Rösler Annette, Klok Harm-Anton, Hamley Ian W, Castelletto Valeria, Mykhaylyk Oleksandr O
Max Planck Institute for Polymer Research, Ackermannweg 10, 55128 Mainz, Germany.
Biomacromolecules. 2003 Jul-Aug;4(4):859-63. doi: 10.1021/bm034058s.
This paper discusses the solid state and melt nanoscale structure of a series of novel poly(ethylene glycol) (PEG) hybrid di- and triblock copolymers, which contain amphiphilic beta-strand peptide sequences. The block copolymers have been prepared via solid-phase synthesis, affording perfectly monodisperse peptide segments with a precisely defined alpha-amino acid sequence.
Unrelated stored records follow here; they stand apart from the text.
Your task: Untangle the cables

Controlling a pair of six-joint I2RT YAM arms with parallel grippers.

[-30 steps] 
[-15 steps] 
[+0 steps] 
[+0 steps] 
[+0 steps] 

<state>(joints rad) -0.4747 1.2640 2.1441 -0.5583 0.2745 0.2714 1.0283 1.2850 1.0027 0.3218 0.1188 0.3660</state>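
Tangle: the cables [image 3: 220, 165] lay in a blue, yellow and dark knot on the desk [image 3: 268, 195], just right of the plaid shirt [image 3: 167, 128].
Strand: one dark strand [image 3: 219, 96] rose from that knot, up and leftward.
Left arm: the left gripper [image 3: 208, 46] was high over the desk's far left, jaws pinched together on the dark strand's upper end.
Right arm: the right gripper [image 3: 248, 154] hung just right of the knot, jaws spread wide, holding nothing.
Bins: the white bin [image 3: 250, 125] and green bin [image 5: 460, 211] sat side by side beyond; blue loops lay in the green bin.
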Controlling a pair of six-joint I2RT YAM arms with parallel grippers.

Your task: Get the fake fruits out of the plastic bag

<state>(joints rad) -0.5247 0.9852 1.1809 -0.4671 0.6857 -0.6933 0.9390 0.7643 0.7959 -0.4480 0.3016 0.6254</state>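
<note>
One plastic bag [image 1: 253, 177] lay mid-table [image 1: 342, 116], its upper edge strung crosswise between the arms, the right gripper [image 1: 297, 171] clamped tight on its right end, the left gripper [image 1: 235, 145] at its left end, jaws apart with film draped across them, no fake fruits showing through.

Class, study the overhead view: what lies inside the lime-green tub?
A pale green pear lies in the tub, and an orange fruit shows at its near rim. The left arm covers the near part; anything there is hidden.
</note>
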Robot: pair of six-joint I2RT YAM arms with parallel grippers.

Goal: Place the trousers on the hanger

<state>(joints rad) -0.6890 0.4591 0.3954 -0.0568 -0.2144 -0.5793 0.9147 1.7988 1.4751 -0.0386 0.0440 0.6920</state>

Attenuated total reflection Fourier transform infrared spectroscopy and X-ray scattering experiments indicate that the self-assembly properties of the peptide sequences are retained upon conjugation to PEG and mediate the formation of an ordered superstructure consisting of alternating PEG layers and peptide domains with an highly organized antiparallel beta-sheet structure. The results suggest that combination of biological structural motifs with synthetic polymers may be a versatile strategy for the development of novel self-assembled materials with complex internal structures and the potential to interface with biology.
本文讨论了一系列新型聚乙二醇(PEG)杂化二嵌段和三嵌段共聚物的固态和熔体纳米级结构,这些共聚物包含两亲性β-链肽序列。通过固相合成制备了嵌段共聚物,得到了具有精确确定的α-氨基酸序列的完美单分散肽段。衰减全反射傅里叶变换红外光谱和X射线散射实验表明,肽序列与PEG共轭后仍保留其自组装特性,并介导形成由交替的PEG层和具有高度有序反平行β-折叠结构的肽域组成的有序超结构。结果表明,将生物结构基序与合成聚合物相结合可能是开发具有复杂内部结构且具有与生物学相互作用潜力的新型自组装材料的通用策略。